Clock It corrects for this by dividing violation density by estimated patrol-hour exposure at each junction, surfacing locations that are genuinely underenforced relative to their actual violation demand. No other analysis of this dataset accounts for this artifact. Every PDI score, every deployment recommendation, and every ML prediction in this system is computed on the corrected figure.
- Python 3.10 or later
- The raw dataset placed at
data/raw/violations.csv
cd clockit
pip install -r requirements.txtIf you are using a system-managed Python installation (Debian, Ubuntu, newer macOS):
pip install -r requirements.txt --break-system-packagesOr use a virtual environment:
python -m venv .venv
source .venv/bin/activate # Windows: .venv\Scripts\activate
pip install -r requirements.txtNote: pulp is listed in requirements but is optional. If it is unavailable in your environment, the optimizer falls back to a greedy algorithm automatically. All other packages are required.

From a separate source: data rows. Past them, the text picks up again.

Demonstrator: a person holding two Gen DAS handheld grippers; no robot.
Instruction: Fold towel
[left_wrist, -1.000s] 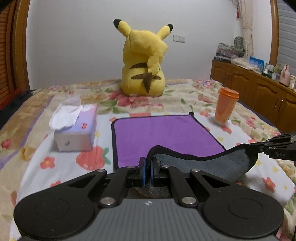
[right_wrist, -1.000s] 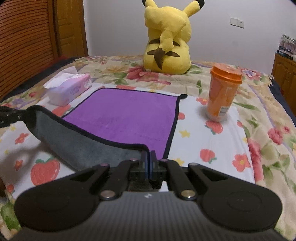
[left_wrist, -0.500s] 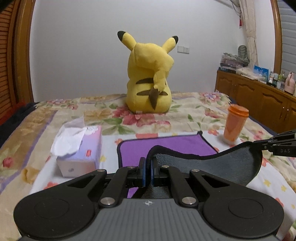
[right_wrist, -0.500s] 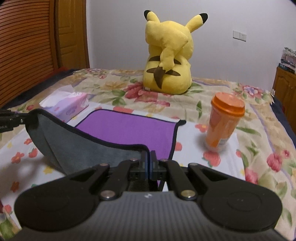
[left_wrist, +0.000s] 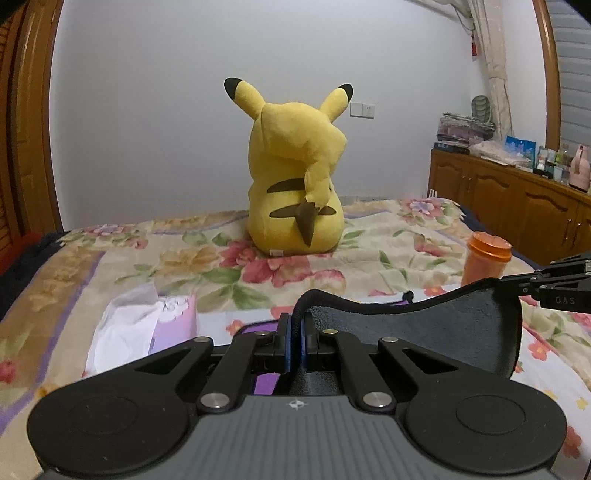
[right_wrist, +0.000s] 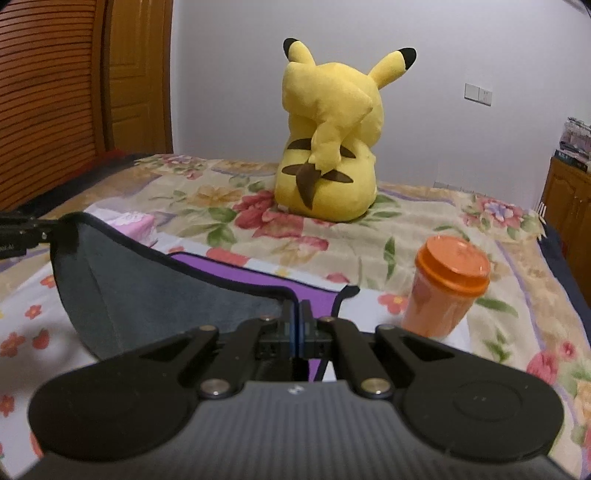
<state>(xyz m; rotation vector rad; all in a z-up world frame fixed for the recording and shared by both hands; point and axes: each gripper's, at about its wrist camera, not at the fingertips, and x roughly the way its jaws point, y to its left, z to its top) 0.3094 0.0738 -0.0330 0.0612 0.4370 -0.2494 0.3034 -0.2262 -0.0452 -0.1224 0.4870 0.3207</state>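
Note:
The towel (left_wrist: 424, 328) is purple on top and grey underneath with a black hem. Its far part lies flat on the bed (right_wrist: 266, 277). My left gripper (left_wrist: 295, 325) is shut on the near left corner. My right gripper (right_wrist: 297, 314) is shut on the near right corner. The near edge hangs lifted between them, grey side (right_wrist: 155, 299) facing me. The right gripper also shows in the left wrist view (left_wrist: 517, 284), and the left gripper in the right wrist view (right_wrist: 48, 230).
A yellow Pikachu plush (left_wrist: 295, 192) sits at the back of the floral bed (left_wrist: 388, 243). A tissue box (left_wrist: 147, 325) stands left of the towel. An orange cup (right_wrist: 443, 288) stands right of it. Wooden cabinets (left_wrist: 517, 206) line the right wall.
Both grippers have risen and moved forward with the towel's near edge. Less of the purple top shows now; the plush looks closer.

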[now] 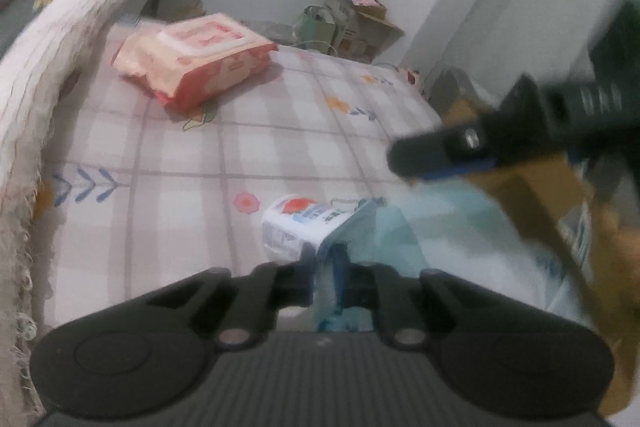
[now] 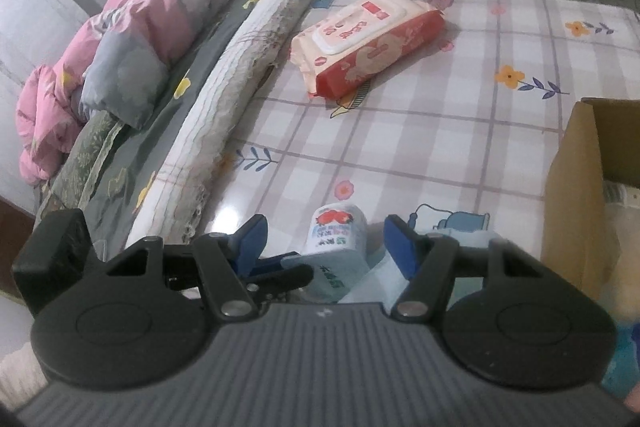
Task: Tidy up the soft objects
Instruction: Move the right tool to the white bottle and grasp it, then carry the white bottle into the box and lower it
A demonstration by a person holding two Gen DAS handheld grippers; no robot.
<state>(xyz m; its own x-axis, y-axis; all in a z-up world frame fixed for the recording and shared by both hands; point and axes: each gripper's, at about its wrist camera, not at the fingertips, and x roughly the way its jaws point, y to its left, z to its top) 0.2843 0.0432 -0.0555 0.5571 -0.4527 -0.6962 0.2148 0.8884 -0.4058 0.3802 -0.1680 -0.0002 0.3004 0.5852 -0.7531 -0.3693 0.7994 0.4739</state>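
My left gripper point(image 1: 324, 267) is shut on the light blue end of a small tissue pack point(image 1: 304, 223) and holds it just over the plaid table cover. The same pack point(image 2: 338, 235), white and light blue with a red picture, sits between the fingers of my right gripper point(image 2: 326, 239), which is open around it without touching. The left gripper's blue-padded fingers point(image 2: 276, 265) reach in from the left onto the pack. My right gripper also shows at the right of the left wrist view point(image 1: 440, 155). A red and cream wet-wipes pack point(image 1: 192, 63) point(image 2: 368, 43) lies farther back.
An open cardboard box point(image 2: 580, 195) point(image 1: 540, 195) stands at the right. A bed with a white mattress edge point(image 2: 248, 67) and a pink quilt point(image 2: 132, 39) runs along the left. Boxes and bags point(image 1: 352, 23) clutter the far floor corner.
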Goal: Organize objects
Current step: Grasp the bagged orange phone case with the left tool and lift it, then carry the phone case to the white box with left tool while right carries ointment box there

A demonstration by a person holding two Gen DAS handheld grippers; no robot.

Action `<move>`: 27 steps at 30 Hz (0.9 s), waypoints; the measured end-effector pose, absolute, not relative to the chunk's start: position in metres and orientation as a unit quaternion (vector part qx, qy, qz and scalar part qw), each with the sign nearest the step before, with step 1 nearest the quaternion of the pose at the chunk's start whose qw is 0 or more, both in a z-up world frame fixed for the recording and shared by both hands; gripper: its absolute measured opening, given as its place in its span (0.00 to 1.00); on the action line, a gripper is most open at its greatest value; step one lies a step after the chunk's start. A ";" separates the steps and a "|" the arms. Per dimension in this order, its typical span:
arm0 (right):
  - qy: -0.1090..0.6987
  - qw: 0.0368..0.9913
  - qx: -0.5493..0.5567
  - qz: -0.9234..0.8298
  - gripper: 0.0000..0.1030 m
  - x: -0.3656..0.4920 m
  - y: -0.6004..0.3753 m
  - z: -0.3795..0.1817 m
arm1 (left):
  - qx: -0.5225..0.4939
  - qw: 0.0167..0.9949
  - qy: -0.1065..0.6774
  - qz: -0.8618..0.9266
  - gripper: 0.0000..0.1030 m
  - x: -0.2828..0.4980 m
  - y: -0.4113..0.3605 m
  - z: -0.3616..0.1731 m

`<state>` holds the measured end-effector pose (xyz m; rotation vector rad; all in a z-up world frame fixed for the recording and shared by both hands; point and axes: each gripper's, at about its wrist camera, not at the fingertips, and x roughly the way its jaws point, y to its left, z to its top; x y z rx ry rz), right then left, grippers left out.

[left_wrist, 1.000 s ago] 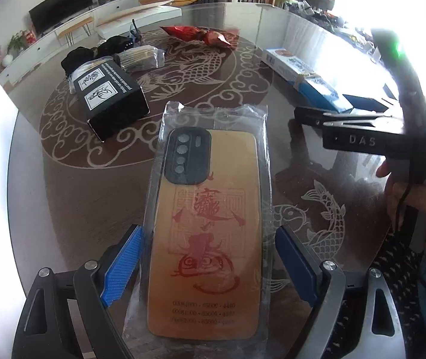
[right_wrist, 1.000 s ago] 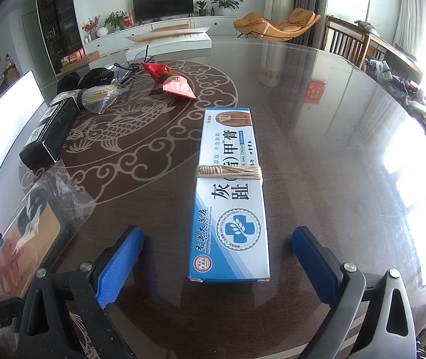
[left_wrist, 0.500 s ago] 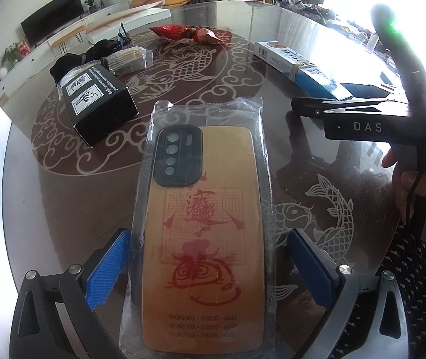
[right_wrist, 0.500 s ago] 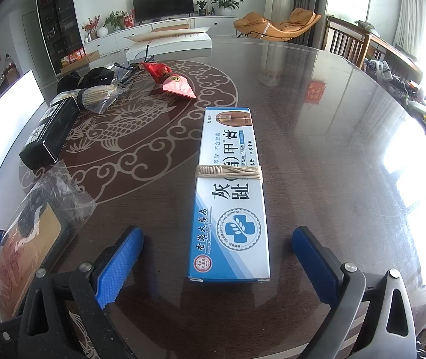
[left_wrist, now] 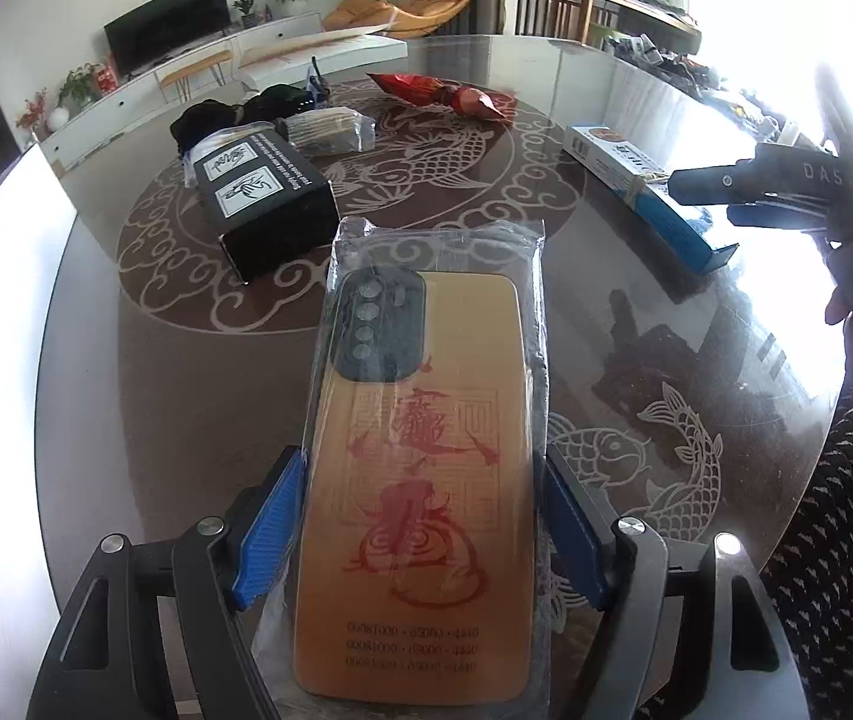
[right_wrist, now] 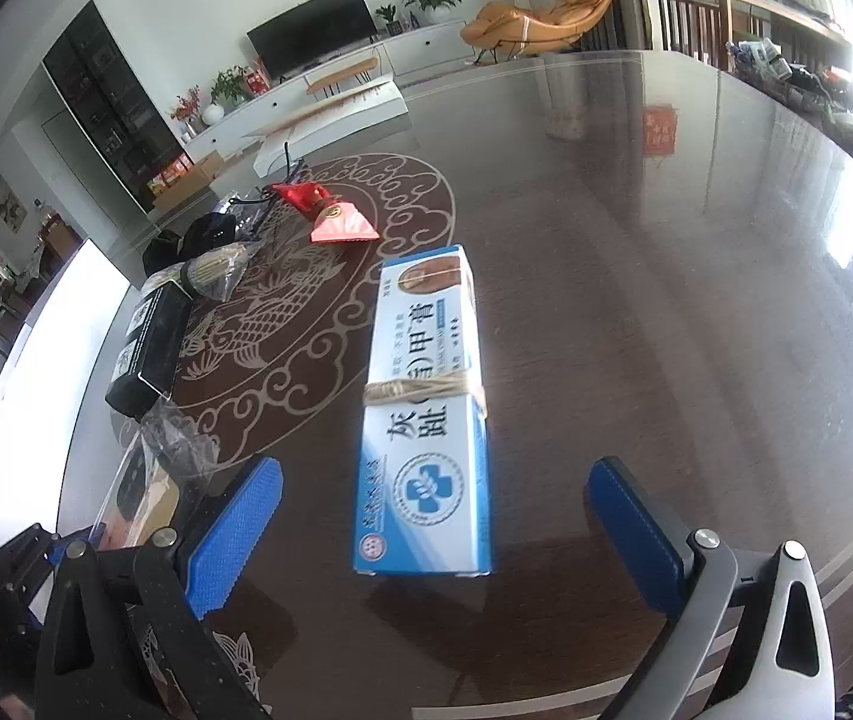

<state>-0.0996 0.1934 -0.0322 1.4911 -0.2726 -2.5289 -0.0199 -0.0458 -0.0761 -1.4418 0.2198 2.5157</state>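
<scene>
Starting at the left: the left gripper (left_wrist: pixel 420 531) straddles the bagged phone case (left_wrist: pixel 420 480), which lies flat on the glass table (left_wrist: pixel 186 396) and runs off toward twelve o'clock in the left wrist view. Its jaws are closing, with the case between them. The blue pads sit right at the plastic edges at nine and three o'clock; whether they already press is hard to tell through the crinkled film, though they seem only to touch it. The case looks light and thin, probably somewhat flexible, and its loose sleeve is slippery. A grip across the long edges near mid-length should catch the case itself, not just the film.

Further right, the right gripper (right_wrist: pixel 432 528) stands wide apart, holding nothing. The blue ointment box (right_wrist: pixel 426 420) lies between its fingers, pointing to twelve o'clock. It is light, stiff cardboard, crushable, best pinched across its narrow sides below the rubber band (right_wrist: pixel 420 390).
</scene>
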 end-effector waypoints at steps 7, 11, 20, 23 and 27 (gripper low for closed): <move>0.029 0.087 0.570 -0.817 0.77 -0.143 0.139 -0.042 | -0.467 0.106 0.035 0.877 0.72 -0.002 -0.057 -0.066; 0.037 0.083 0.561 -0.823 0.43 -0.134 0.138 -0.040 | -0.435 0.102 0.014 0.895 0.72 0.014 -0.070 -0.046; -0.067 0.190 0.517 -0.832 0.43 -0.084 0.113 0.037 | -0.339 0.066 -0.083 0.935 0.72 0.048 -0.154 0.042; -0.074 0.275 0.488 -0.825 0.43 -0.073 0.045 0.080 | -0.319 0.016 -0.091 0.943 0.72 0.061 -0.206 0.068; -0.080 0.384 0.468 -0.792 0.43 -0.061 -0.064 0.115 | -0.331 -0.086 -0.079 0.936 0.72 0.072 -0.284 0.072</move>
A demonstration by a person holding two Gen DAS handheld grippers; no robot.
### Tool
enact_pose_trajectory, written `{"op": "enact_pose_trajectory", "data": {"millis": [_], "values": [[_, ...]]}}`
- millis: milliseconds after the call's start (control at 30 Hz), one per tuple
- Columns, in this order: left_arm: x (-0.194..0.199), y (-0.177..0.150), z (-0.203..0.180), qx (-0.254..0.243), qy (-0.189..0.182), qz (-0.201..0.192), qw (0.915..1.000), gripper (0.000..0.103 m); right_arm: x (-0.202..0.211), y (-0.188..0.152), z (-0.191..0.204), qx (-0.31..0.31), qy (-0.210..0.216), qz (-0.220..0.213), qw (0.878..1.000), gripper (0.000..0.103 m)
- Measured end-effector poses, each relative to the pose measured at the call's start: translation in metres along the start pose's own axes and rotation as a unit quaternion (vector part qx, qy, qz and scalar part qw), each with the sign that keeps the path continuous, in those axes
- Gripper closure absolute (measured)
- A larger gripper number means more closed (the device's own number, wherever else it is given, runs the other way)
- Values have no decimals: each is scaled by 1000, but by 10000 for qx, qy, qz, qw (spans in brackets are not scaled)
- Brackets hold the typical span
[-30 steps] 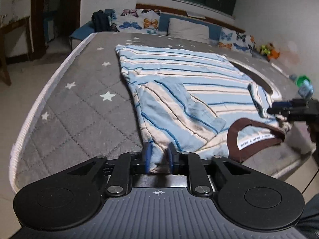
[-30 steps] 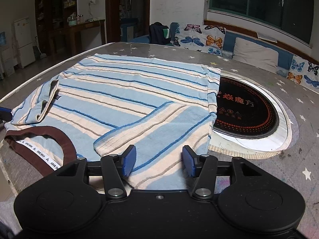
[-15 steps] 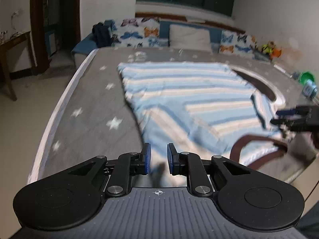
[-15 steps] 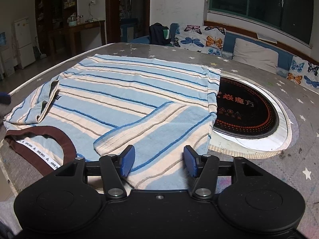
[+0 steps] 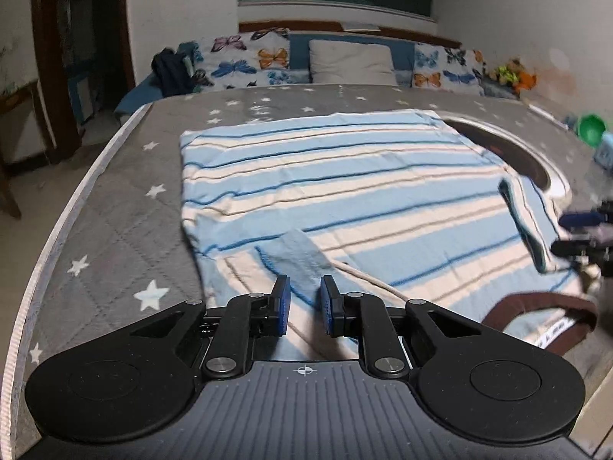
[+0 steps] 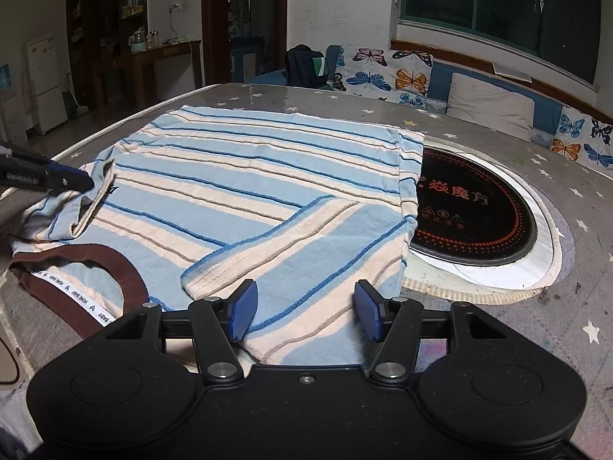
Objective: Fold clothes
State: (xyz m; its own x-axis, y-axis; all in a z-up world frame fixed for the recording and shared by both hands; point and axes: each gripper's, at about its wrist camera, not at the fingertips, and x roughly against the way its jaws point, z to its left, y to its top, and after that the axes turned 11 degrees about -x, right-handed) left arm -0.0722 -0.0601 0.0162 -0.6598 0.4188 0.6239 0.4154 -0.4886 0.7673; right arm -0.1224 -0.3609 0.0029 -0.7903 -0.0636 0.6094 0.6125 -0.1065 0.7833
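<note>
Shirt (image 6: 245, 176), blue and cream striped, lies flat on the grey star-print table (image 5: 115, 207), both sleeves folded in over the body and the brown collar (image 6: 76, 268) at the near edge. Left gripper (image 5: 303, 304) hangs over its sleeve (image 5: 295, 253), jaws parted a little and empty. Right gripper (image 6: 305, 308) has its jaws wide and opening above the other sleeve (image 6: 306, 253), gripping nothing. Best next step, I judge: pinch both shoulder corners evenly, then carry them toward the hem together so the fold stays square
</note>
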Motion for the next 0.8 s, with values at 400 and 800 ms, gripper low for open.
{"op": "enact_pose_trajectory", "data": {"millis": [400,800], "values": [[20,-14,-25,-52,-323,-324,9989,70,0,0,3,2,6,-6,10000,42],[20,-5,-24,-62,-475,-362,9982,70,0,-1,7,-2,6,-12,10000,42]]}}
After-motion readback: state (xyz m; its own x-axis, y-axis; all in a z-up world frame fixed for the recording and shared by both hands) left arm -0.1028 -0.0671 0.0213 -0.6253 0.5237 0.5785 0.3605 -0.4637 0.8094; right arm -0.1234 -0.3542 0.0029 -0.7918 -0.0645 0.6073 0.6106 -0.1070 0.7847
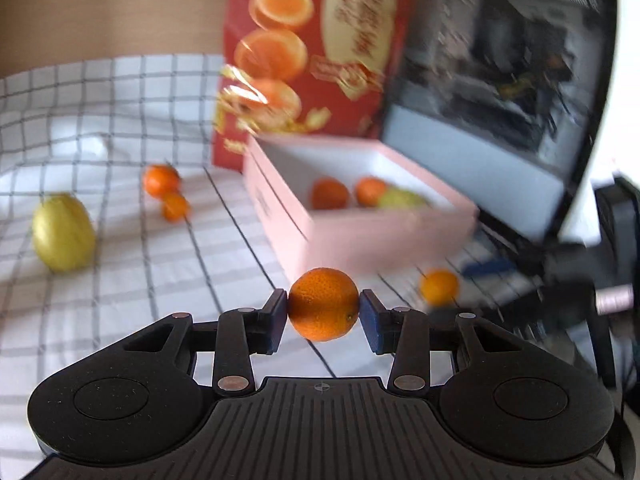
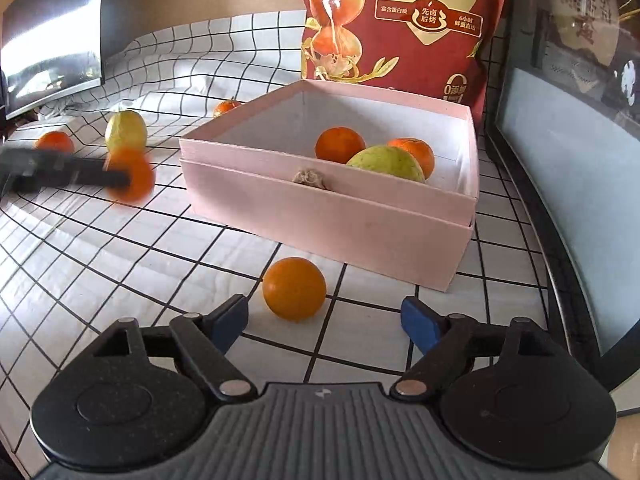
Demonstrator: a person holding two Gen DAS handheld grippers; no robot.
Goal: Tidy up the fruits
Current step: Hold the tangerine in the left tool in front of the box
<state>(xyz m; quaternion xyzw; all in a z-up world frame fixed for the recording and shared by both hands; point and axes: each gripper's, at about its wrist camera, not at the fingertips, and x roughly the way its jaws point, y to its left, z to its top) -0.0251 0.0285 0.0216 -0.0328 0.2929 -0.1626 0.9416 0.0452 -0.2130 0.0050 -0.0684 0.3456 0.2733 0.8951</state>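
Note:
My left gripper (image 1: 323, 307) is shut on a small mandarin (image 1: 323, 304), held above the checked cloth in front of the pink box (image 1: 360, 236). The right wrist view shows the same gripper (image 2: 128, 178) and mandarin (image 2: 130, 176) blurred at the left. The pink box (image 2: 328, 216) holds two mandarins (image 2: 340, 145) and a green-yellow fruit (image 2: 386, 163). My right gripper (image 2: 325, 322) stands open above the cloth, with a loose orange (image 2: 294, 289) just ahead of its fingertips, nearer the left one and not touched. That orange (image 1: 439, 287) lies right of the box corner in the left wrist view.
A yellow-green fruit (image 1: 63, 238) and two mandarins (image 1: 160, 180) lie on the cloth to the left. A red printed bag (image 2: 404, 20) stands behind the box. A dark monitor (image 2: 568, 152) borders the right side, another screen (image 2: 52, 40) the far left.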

python pipeline.pyExpected runtime: 30–90 seconds depending on hardware.
What it does:
- Loads and cleans all 298,450 violation records
- Parses datetime fields and computes hour, day-of-week, week, and month columns
- Computes enforcement bias correction per junction (violations divided by patrol-window exposure)
- Calculates the Parking Disruption Index (PDI) for all 168 BTP-coded named junctions
- Runs the greedy enforcement schedule optimizer (70 deployment slots across 7 days x 2 shifts x 5 teams)
- Writes GeoJSON for the Leaflet map (top 80 junctions)
- Writes hourly breakdowns, station totals, vehicle distribution, and monthly trend files
- Writes summary.json used by the Flask dashboard
Output: 10 files written to data/processed/
python ml/train.pyExpected runtime: 60–120 seconds.
What it does:
- Engineers 22 junction-level features from raw violation records (temporal, spatial, violation-type, vehicle severity)
- Labels junctions: PDI in the top 40% = high-impact hotspot (label 1)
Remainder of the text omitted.